During Meta’s Q4 2025 earnings call, CEO Mark Zuckerberg made a striking prediction about the long-term role of smart glasses in everyday life. He argued that it’s increasingly difficult to picture the future without them-a statement reflecting Meta’s strategic shift and broader tech industry trends.
A Strategic Pivot from the Metaverse to AI Wearables
Zuckerberg’s remarks come as Meta transitions away from its costly gamble on the metaverse – a pivot that has seen massive spending and restructuring within Meta’s Reality Labs division. While virtual reality initiatives have struggled to gain commercial traction, AI-powered smart glasses have emerged as one of the company’s fastest-growing products.
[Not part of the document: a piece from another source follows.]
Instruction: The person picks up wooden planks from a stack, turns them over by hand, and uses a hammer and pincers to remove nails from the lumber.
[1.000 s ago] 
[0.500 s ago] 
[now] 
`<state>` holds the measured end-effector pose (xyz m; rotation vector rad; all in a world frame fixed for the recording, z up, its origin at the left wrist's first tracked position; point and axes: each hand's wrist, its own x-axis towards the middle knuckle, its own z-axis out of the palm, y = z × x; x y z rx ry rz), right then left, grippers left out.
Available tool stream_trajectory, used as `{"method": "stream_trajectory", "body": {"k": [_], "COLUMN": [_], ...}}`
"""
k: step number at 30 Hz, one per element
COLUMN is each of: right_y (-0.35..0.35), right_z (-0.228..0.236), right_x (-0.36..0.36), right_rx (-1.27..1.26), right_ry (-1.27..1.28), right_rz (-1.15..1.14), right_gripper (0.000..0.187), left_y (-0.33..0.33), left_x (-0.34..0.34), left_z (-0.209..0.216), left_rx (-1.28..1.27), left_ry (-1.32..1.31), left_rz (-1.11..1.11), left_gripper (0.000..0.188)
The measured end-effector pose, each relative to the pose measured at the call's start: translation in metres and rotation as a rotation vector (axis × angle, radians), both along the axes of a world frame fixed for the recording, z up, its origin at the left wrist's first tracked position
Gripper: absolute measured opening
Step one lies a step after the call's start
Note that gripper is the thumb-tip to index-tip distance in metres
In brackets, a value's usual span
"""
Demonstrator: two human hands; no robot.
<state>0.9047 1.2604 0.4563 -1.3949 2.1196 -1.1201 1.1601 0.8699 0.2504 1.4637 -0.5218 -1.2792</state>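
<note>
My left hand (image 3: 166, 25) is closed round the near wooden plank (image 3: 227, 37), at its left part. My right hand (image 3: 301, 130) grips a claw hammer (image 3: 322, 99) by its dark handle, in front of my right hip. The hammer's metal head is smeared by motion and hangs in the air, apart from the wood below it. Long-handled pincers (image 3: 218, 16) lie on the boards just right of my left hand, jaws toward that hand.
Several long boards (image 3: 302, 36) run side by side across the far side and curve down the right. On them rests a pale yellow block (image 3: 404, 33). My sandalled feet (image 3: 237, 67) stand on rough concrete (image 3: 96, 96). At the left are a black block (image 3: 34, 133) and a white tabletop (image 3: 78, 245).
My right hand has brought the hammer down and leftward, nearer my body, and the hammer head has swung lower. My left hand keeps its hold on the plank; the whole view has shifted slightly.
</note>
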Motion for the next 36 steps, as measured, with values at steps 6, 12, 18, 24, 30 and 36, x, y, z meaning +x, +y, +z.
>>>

On the earnings call, he said something revealing about this vision: “It’s hard to imagine a world in several years where most glasses that people wear aren’t AI glasses.” He compared the current state of smart glasses to the early stages of the smartphone revolution, suggesting we are on the brink of another major shift in personal computing.
The Smartphone Parallel
Zuckerberg drew an explicit parallel between AI glasses and smartphones. Just as flip phones quickly gave way to feature-rich mobile computers, he sees smart glasses becoming a ubiquitous interface for digital life. His reasoning is partly practical: billions of people already wear glasses or contact lenses, creating a built-in potential user base for AI-enabled eyewear.
This analogy highlights the leap Meta anticipates-from phones tucked in pockets to digital assistants visible and accessible at eye level.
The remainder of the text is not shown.